What pure functional programming is all about: Part 2

1 May 2017 Chris Done

In the last post, we covered the following:

  • What purity is and what it isn't.
  • We looked at functions and function composition.
  • We've looked at how reasoning is easier if you only have functions.

In this post, we'll explore:

  • SQL as a pure language, which is a familiar language to almost everybody.
  • How pure languages deal with the real-world and doing side-effects, which are obviously practical things to do.
  • Evaluation vs execution, the generalization of pure vs impure languages.

In the next post, we'll explore the performance and declarative-code-writing benefits of pure functional languages in particular detail, looking at generated code, assembly, performance, etc.

In a familiar setting: SQL

In the last post, we established that pure languages (like Haskell or PureScript) are unable to make observations about the real world directly.

So, then, the question is: How do pure languages interact with the real world? Let's look at SQL first, because everyone knows SQL, and then use that as a bridge towards how it's done in Haskell and other general purpose pure languages.

Imagine a subset of SQL which is pure. It's not a big leap: SQL is mostly pure anyway. I don't like it when people write an article and ask me to imagine a syntax that's in their heads, so here is trivial a PEG grammar, which you can try online here.

Select = 'SELECT ' Fields ' FROM ' Names Where?
Names = Name (', ' Name)*
Fields = Exp (', ' Exp)*
Where = ' WHERE ' Exp
Exp = Prefix? (Funcall / Condition / Name) (Connective Exp)?
Funcall = Name '(' Exp ')'
Condition = (Funcall / Name) Op Exp
Prefix = 'NOT '
Connective = ' AND ' / ' OR '
Op = ' = ' / ' <> ' / ' < ' / ' > ' / ' * '
Name = [a-zA-Z0-9]+

The following is an example of the above grammar.

SELECT sin(foo), bar * 3 FROM table1, table2 WHERE foo > 1 AND NOT bar = floor(foo)

This language is pure. The result of evaluating one of these expressions is the same every time. You can swap the order of commutative expressions like floor(foo) = bar and it doesn't change the meaning of the program. floor(x) * sin(y) = sin(y) * floor(x).

You get a description of the work you want to be done, and then the database engine (PostgreSQL, MySQL, SQL Server, etc.), usually creating an optimized query plan based on what it knows about your query and the database schema and contents, executes the query on the database, returning a collection of results.

You didn't write instructions about how to get the database, where to look on the database, how to map indices across tables and whether to do an index scan or a sequence scan, allocating a buffer, etc.

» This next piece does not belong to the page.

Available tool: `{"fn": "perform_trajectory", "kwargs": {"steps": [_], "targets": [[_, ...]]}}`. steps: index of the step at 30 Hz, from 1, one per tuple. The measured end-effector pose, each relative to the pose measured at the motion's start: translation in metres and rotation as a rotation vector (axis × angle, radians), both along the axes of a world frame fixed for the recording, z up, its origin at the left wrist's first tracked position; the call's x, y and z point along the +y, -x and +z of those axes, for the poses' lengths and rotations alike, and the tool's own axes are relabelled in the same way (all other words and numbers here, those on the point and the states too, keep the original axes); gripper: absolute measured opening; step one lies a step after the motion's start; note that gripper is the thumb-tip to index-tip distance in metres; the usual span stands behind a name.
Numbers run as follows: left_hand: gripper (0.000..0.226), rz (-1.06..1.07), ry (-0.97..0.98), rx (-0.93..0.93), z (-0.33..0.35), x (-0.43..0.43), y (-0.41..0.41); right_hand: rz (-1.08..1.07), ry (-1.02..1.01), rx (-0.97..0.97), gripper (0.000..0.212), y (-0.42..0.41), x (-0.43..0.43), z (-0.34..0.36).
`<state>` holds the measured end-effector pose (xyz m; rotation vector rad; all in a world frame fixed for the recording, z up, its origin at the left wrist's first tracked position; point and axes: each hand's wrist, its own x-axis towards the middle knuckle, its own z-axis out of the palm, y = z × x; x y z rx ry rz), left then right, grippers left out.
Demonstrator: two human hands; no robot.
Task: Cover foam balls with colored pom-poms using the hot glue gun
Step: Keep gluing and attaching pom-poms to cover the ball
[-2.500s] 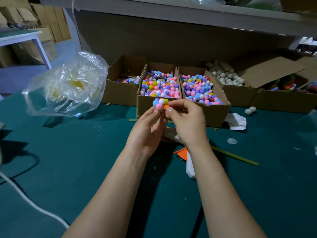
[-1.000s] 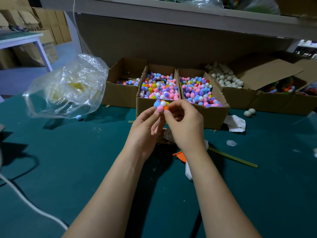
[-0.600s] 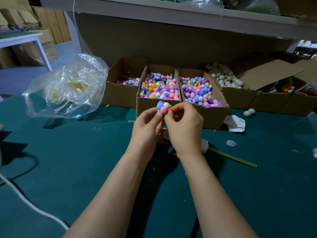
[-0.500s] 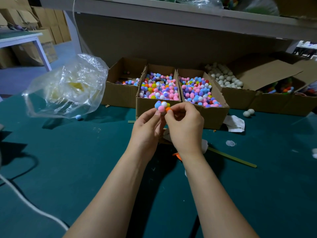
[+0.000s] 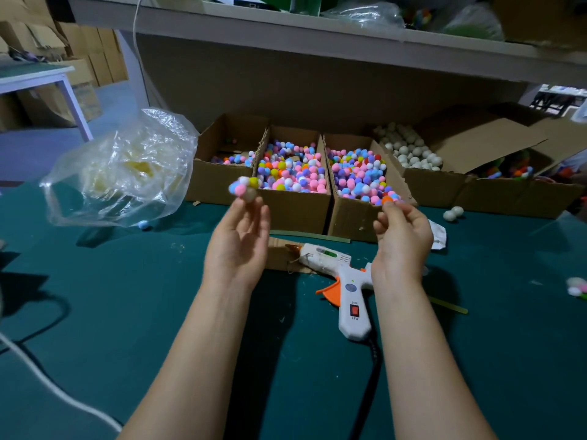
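My left hand point(image 5: 236, 242) pinches a foam ball point(image 5: 244, 188) at its fingertips; the ball is partly covered with blue, pink, white and yellow pom-poms. My right hand point(image 5: 401, 239) has drawn off to the right and pinches an orange pom-pom point(image 5: 387, 200) at the edge of a box. A white hot glue gun point(image 5: 341, 276) with an orange trigger lies on the green table between my wrists, nozzle on a cardboard scrap point(image 5: 281, 257). Two open boxes of mixed pom-poms point(image 5: 290, 173) point(image 5: 360, 177) stand behind. Farther right, a box point(image 5: 409, 152) holds bare white foam balls.
A crumpled clear plastic bag point(image 5: 122, 173) stands at the left with a loose blue pom-pom point(image 5: 143, 224) beside it. A nearly empty box point(image 5: 227, 154) is at back left. Two loose foam balls point(image 5: 453, 213) lie at right. A white cable point(image 5: 47, 382) crosses the lower left.
My hands have separated: the left moved left with the ball, the right moved right holding the orange pom-pom. The glue gun, hidden behind my hands before, is now in plain view.
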<state>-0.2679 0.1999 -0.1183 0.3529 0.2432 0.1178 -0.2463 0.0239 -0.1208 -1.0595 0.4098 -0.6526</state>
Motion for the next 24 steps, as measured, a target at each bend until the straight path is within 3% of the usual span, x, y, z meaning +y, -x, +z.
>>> {"fn": "perform_trajectory", "kwargs": {"steps": [3,6,9,13,17,20,22,24], "targets": [[0.016,0.164,0.052,-0.015,0.02,0.025,0.003,-0.072,-0.016,-0.001,0.011,-0.005,-0.009,0.006],[0.017,0.272,-0.041,-0.079,0.048,0.048,0.006,-0.161,-0.045,-0.009,0.011,-0.015,-0.021,0.023],[0.014,0.327,-0.124,-0.158,0.081,0.057,-0.001,-0.17,0.066,-0.016,0.01,-0.031,-0.016,0.041],[0.006,0.44,-0.16,-0.258,0.125,0.056,-0.021,0.065,0.361,0.01,0.012,-0.061,0.013,0.056],[0.011,0.44,-0.237,-0.385,0.156,0.047,-0.049,0.379,0.866,0.138,0.01,-0.097,0.043,0.059],[0.013,0.394,-0.264,-0.361,0.16,0.029,-0.072,0.533,1.166,0.282,0.015,-0.117,0.057,0.057],[0.016,0.325,-0.243,-0.31,0.152,0.018,-0.088,0.529,1.253,0.307,0.018,-0.124,0.057,0.061],[0.02,0.244,-0.256,-0.255,0.14,0.013,-0.103,0.769,1.249,0.291,0.016,-0.128,0.053,0.068]]}}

And yet, above, we clearly are giving the SQL engine a little program (not a turing complete one), that can compute conditionals and even functions (floor and sin) that we specified freely.

Because our little program is pure, SQL is capable of basically rewriting it completely, reducing it into a more normalized form without redundancy, and executing something far more efficient.

Look at what PostgreSQL is able to do with your queries. Here I do a query which works on an indexed field on a table with 37,626,086 rows. PostgreSQL knows both the query and my data, and plans accordingly, able to estimate the cost of how much work we'll have to do.

ircbrowse=> explain select * from event where id > 123 and id < 200*2;
                                    QUERY PLAN
----------------------------------------------------------------------------------
 Index Scan using event_unique_id on event  (cost=0.56..857.20 rows=309 width=87)
   Index Cond: ((id > 123) AND (id < 400))

(The 200*2 was evaluated statically.)

Simply based on a static analysis of the SQL program.

Evaluation vs execution

The SQL example is a specific case of a more general way of separating two concerns: evaluation and execution (or interpretation). On the one side you have your declarative language that you can evaluate, pretty much in terms of substition steps (and that's how you do your reasoning, in terms of the denotational semantics), and on the other you have a separate program which interprets that language in "the real world" (associated with operational semantics).

I'm sure any programmer reading this easily understands the informal denotational semantics of the SQL mini language above, and would feel comfortable implementing one or more ways of executing it.

In the same way, Haskell and other pure languages, construct declarative descriptions of work which a separate program can execute.

Evaluation

What's evaluation, as differentiated from execution? To do your language's regular evaluation steps, as you might do on paper. If you've read your Structured and Interpretation of Computer Programs by MIT, you'll know this as the substitution model. Here's an example.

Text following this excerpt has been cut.